Growing up in Brookhaven, Pennsylvania, Diiorio met someone who was attending York College of Pennsylvania. She took a look at the program options and discovered the Music Industry and Recording Technology major. Unlike other schools, which siloed music programs into music business, music engineering, or music composition, York College blended those opportunities into one major.
“Because I want to be in the popular music field, I have to know the management and entrepreneurship side, the legal side, and performing side. With this degree, you learn all of that,” she says. “You take a legal class and still have to be in ensembles and take lessons to understand music theory. It’s the blend of the art and the science.”
A varied experience
Diiorio found her place in two student rock bands: Witch Weather and Violet Fire. But these aren’t your neighborhood garage bands. Instead, the band experience ties with Diiorio’s academics. The bands get time in York College’s recording studio, which offers state-of-the-art equipment that students learn how to operate.
“Being in a band enables us to know what to do to have a successful rehearsal or recording,” Diiorio says. “We have to learn how to manage and market ourselves or know what to look for if we want to ask another student to manage us.”

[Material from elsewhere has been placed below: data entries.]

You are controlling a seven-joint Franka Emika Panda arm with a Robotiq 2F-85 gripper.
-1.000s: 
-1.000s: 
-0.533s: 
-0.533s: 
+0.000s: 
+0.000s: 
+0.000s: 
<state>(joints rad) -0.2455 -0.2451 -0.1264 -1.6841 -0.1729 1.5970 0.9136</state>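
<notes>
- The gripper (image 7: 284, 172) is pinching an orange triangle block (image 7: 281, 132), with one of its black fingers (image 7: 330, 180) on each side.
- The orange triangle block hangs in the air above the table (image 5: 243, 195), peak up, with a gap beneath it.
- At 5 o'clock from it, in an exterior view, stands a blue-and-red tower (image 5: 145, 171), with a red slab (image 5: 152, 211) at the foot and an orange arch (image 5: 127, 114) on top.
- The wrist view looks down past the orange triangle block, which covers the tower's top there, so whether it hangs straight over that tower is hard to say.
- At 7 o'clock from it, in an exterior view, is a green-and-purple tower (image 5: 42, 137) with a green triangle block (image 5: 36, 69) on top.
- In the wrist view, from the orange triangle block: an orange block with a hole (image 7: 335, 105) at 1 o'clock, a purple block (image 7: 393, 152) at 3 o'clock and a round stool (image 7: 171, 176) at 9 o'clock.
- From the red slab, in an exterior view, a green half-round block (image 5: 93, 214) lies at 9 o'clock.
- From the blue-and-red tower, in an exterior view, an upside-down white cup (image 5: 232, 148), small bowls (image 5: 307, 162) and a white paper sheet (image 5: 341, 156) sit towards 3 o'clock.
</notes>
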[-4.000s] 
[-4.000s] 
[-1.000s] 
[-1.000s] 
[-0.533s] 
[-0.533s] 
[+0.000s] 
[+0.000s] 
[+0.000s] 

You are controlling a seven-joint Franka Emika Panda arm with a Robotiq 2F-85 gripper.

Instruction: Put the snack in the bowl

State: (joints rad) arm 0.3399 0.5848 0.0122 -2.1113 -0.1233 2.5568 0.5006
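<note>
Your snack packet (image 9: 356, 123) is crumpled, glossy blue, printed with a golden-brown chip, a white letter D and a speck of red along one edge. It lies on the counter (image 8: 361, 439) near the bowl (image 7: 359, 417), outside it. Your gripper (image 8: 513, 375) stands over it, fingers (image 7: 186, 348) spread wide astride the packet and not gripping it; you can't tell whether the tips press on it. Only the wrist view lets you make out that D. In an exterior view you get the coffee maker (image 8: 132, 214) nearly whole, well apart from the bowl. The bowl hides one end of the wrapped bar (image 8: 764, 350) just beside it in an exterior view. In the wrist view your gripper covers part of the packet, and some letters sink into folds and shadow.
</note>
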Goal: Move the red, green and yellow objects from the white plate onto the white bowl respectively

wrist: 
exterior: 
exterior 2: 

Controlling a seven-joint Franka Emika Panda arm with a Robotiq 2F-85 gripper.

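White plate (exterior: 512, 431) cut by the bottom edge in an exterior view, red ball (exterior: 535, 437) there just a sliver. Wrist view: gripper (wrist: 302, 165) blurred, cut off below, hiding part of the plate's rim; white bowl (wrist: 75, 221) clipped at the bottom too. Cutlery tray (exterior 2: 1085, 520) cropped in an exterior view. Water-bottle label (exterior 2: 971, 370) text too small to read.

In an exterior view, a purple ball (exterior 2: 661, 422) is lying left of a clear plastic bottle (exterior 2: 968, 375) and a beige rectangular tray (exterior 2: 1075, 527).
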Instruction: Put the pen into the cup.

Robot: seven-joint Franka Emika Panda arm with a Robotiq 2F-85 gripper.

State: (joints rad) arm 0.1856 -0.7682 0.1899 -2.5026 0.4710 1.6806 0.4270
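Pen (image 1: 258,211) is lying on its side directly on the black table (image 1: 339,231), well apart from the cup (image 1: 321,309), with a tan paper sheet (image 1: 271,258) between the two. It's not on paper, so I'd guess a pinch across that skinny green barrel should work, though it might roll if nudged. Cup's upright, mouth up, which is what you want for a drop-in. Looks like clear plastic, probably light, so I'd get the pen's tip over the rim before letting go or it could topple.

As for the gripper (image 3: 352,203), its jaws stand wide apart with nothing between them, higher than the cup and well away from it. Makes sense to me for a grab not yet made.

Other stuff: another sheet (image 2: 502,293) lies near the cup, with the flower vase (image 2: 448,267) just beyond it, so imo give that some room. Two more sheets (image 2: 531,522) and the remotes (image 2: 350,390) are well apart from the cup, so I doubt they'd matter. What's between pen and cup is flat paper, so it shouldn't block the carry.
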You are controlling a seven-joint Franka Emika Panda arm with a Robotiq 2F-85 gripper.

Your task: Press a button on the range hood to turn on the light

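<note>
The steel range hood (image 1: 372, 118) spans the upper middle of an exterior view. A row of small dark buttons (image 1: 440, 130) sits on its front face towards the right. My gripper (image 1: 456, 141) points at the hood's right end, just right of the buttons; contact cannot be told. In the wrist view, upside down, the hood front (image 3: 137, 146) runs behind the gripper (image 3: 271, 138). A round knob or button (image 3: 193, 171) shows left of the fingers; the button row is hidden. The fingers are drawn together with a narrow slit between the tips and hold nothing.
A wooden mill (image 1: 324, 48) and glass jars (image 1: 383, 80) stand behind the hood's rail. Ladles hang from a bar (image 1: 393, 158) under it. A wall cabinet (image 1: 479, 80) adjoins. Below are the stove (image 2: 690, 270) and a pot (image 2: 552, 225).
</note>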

That varied experience also led Diiorio and another student to launch a music podcast. On their program, called Backbeat Conversations, they talk to people who work in the industry.
Now in her senior year at York College, Diiorio is looking forward to taking a commercial songwriting course, as well as learning the fine details of publishing, licensing, and copyright.
‘YCP had it first’
Diiorio remembers looking at bigger schools when she first started her college search. None of them had the program she found at York College. “It’s funny, because if you look at those other schools now, they’re trying to catch up,” she says. “But, YCP had it first. They were really looking ahead to what students wanted in this industry.”
The benefits at York College go beyond the school’s foresight, she adds. Thanks to smaller class sizes and professors who take a personal interest in students, Diiorio and her classmates get gig suggestions or can speak with professors who have experience in niches. “York’s a tight-knit community,” Diiorio says. “I wouldn’t have found that anywhere else.”